__Problem to solve__:
Only lines holding the string "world" are wanted; copy each one from the material.

__Data below__:
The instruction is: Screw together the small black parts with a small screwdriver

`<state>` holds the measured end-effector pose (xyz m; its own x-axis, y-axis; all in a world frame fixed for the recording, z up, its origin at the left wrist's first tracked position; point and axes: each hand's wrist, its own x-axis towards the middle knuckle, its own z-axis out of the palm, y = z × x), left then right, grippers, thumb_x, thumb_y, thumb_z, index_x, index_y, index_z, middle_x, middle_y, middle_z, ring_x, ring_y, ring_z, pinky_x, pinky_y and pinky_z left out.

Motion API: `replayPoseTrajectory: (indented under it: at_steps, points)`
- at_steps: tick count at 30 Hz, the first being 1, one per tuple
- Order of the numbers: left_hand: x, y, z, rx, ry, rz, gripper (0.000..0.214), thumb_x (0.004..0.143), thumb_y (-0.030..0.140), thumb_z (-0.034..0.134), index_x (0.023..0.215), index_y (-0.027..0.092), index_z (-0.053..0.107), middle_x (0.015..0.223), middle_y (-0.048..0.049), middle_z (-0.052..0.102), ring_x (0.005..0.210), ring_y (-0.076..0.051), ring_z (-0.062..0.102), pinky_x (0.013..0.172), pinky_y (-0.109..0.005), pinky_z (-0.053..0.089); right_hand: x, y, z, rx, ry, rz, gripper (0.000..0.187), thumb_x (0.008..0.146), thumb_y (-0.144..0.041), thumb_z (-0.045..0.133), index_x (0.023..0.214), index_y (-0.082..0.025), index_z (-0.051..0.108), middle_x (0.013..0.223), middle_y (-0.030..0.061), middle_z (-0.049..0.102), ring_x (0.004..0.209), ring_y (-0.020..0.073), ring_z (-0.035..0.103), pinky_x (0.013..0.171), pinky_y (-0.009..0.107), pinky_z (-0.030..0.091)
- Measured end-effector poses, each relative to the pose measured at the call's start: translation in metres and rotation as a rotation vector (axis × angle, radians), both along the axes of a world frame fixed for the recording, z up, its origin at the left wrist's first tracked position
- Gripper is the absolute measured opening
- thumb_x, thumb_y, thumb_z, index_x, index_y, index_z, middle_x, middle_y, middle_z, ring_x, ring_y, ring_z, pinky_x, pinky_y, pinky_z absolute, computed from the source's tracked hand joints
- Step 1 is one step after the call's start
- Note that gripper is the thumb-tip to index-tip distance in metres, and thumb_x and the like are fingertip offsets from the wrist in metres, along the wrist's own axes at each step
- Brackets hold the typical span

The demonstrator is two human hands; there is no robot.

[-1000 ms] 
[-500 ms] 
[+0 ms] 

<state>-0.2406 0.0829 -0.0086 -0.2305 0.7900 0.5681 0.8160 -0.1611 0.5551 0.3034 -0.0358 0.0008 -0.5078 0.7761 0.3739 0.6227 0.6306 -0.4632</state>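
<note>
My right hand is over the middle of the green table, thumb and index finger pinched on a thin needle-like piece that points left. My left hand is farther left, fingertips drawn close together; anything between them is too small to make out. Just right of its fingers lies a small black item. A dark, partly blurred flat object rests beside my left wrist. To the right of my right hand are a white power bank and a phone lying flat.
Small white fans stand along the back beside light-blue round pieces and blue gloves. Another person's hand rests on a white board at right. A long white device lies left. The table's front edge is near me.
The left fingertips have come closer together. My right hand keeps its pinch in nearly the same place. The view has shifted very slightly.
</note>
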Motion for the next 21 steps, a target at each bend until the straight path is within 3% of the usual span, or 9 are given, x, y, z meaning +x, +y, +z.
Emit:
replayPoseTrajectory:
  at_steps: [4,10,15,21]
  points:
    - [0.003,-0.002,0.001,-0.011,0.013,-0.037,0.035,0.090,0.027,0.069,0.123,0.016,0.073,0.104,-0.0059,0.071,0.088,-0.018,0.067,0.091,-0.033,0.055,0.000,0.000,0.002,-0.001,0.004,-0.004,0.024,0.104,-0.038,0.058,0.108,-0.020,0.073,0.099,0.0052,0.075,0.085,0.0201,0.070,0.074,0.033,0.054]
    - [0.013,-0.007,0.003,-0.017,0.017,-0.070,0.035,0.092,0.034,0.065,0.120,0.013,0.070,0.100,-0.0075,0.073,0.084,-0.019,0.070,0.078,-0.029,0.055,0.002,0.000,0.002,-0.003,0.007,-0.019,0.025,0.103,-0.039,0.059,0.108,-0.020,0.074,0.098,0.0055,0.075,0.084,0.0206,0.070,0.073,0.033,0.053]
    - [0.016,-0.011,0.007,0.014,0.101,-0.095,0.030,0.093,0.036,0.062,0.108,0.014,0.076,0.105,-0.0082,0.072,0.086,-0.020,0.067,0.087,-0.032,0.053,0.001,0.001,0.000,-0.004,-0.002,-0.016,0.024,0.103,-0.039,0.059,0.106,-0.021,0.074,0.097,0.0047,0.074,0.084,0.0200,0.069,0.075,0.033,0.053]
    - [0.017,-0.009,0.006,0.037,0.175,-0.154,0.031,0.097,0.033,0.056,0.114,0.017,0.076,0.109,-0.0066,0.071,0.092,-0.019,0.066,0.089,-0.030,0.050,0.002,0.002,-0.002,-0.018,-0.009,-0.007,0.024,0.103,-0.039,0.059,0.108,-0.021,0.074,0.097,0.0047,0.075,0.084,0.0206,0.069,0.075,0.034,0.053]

__Result of the task__:
`<state>` holds the measured end-effector pose (xyz m; its own x-axis, y-axis; all in a world frame fixed for the recording, z up, its origin at the left wrist's first tracked position; point and axes: each hand's wrist, its own x-axis towards the middle knuckle, its own z-axis out of the palm, y = z × x), left then right, grippers, thumb_x, thumb_y, thumb_z, index_x, index_y, index_z, middle_x, middle_y, middle_z, ring_x, ring_y, ring_z, pinky_x, pinky_y and pinky_z left out.
- Measured end-effector poses, each relative to the pose measured at the call's start: translation in metres and rotation as a rotation vector (axis × angle, radians), both along the axes of a world frame fixed for the recording, z up, its origin at the left wrist's first tracked position

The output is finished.